In August 2016, Sabry’s brother sprayed his imprisoned sibling’s face and bandaged limbs, clasped between the claws of an ominous scorpion, onto a wall in downtown Cairo. Next to it he wrote, “This is the third Eid Sabry is spending in prison without having done anything wrong or against the law…” in an appeal to anyone who might walk past and see it.

“On the day of Arafa (the night of Eid al-Adha) and the four days of the holiday, the prisoners are completely locked in,” says Sabry’s mother. She made a trip just before Eid 2016 to Tora maximum security prison, the grisly reputation of which has earned it the name “Scorpion.”

She took with her pasta, rice, four kilos of liver, two kilos of fried chicken, two kilos of Alexandrian birds, four kilos of bananas, three kilos of apples, two kilos of strawberries and three kilos of cantaloupe for her son during the festival. In the end, only two pieces of liver, two pieces of chicken, two apples and two bananas were allowed in by the guards and she had to return home with the rest.

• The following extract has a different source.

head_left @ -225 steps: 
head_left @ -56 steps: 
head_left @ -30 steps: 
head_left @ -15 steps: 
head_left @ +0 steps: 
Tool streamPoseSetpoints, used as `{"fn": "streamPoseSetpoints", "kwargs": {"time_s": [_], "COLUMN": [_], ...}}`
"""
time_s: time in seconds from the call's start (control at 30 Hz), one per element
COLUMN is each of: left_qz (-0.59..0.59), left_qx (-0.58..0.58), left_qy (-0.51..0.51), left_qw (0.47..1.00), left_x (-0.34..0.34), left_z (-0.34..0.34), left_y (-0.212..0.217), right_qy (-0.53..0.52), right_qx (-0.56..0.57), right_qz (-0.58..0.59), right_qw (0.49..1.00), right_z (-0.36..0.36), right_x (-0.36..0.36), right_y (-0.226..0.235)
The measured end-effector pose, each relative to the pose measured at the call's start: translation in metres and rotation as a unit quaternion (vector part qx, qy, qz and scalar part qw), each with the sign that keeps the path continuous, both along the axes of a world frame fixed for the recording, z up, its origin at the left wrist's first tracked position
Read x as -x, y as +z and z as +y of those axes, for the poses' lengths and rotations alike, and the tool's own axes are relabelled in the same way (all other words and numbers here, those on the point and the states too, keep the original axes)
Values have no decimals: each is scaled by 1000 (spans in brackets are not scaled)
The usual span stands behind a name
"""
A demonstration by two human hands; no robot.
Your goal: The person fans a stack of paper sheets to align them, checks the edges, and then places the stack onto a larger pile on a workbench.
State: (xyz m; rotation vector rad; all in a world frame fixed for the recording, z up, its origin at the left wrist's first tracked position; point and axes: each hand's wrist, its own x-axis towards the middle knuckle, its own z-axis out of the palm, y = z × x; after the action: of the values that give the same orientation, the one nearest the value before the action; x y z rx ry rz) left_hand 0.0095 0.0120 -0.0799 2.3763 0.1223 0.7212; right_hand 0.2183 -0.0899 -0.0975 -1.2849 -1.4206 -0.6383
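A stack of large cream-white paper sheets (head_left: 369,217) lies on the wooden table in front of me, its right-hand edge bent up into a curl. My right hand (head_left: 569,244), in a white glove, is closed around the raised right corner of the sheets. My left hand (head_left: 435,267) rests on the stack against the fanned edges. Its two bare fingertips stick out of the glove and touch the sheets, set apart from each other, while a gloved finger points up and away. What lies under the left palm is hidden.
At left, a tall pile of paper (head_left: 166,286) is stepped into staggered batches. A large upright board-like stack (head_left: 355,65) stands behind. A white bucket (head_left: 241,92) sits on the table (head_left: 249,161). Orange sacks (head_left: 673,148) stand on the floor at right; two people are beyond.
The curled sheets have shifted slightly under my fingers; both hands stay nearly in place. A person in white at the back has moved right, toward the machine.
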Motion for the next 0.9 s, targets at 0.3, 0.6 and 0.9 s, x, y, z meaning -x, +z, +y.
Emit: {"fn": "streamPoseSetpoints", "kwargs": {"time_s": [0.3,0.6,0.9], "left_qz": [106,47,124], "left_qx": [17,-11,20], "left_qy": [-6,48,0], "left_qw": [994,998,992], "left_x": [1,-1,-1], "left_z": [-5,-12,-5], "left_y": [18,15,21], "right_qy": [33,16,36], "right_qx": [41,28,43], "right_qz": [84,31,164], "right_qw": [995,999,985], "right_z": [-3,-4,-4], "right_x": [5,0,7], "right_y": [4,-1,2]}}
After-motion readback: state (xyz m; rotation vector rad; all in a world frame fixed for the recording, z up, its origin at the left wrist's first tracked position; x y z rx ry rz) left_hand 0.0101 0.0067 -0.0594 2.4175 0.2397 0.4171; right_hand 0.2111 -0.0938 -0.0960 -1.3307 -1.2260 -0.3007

Sabry, who was 26 years old at the time, was arrested on March 29, 2015 from his home in Cairo. He had just come back from a football match and was waiting for a food delivery when there was a knock at the door.

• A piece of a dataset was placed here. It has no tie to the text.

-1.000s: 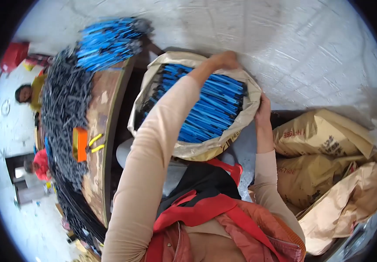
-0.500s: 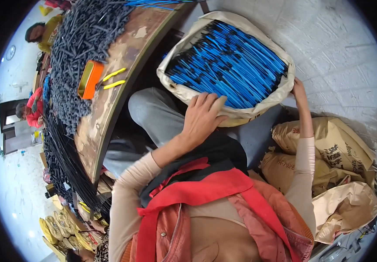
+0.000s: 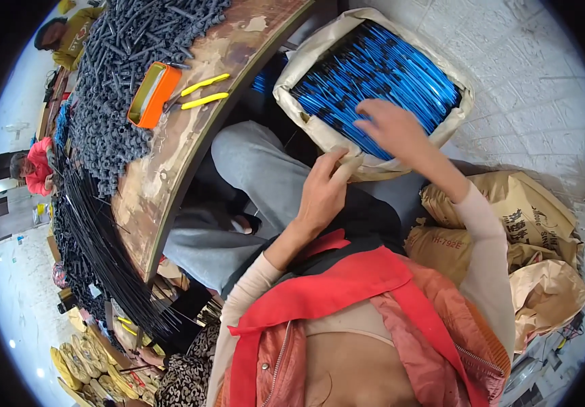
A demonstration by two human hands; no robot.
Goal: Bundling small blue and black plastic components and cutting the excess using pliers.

“He opened it thinking it was the delivery man. Instead, we found state security forces wearing black, armed with rifles suddenly all over the flat. They asked for his father, who was not around at the time,” Sabry’s mother says. Then there was some confusion when one of the officers wanted to determine whether Sabry’s name was Mohamed or not. Getting angry and apparently not finding who he was looking for, the officer took Sabry with him.

“You’re coming with me,” the officer told him, making Sabry leave the house barefoot, his mother recounts. “I started shouting at the officer, then I got his shoes and put them on for him. They took him and left,” she adds. “They also went downstairs and took his father from his grandmother’s flat.”

Sabry’s father, who was also arrested in his 20s, had a similar experience. Despite having no connection to political or religious groups, according to his family, he was also randomly arrested and imprisoned for charges relating to terrorist activity in 1986-1987. Since his arrest 20 years ago, Sabry’s father has been regularly harassed by state security without any formal trial.

“We don’t even have to do anything for them to come to the door,” says Sabry’s mother.

Even though the public prosecution issued an official order for Sabry’s release and handed his father a 15-day sentence for belonging to the Muslim Brotherhood, Sabry never came home. His mother moved out of the house with her other sons for fear of their safety and went repeatedly to the public prosecutor’s office asking where Sabry was being held. “They told me, ‘No, your son got released, go and see where he’s gone’,” she says.

Even though the public prosecution issued an official order for Sabry’s release and handed his father a 15-day sentence for belonging to the Muslim Brotherhood, Sabry never came home. His mother moved out of the house with her other sons for fear of their safety and went repeatedly to the public prosecutor’s office asking where Sabry was being held. “They told me, ‘No, your son got released, go and see where he’s gone’,” she says.

For 21 days no one had any idea where Sabry was or what had happened to him, until his mother received a phone call from him. “He said, ‘Mum, listen to me. I was in Lazoghly (the site of the Ministry of Interior and its National Security wing) and they opened a case with state security for me. Now I am going to the State Security Agency prosecutor’s office, please find me a lawyer’,” she recalls.

Sabry also told his mother that he was interrogated without a lawyer present and forced to admit to involvement in terrorist organizations. His name was added to a case from 2014 that already included 14 other suspects he had no relation to, all of whom have now been released at the end of their two-year pretrial detention periods.

Ahmed, Sabry’s lawyer, explains that Egypt’s current laws allow police to detain anyone they presume is a “terrorist” solely on the grounds of a pending investigation.

“There is no actual event or victim,” Ahmed explains, “these charges just come from an officer’s investigations.” Egypt’s National Security Agency is able to have a degree of influence over legal proceedings relating to terrorism charges, and to detain large numbers of people, he adds.

People weren’t convicted en masse under terrorism charges in Egypt until 1992, when the country adopted its first anti-terrorism statute, vague definitions for which include disrupting public order and obstructing the work of public authorities.

Twenty years later this approach was adopted by the 2007 version of the Constitution, and the 2015 Anti-Terrorism Act, which was issued just a few months after Sabry’s arrest, and grants officers the right to detain and arrest suspects without having to comply with the Penal Code.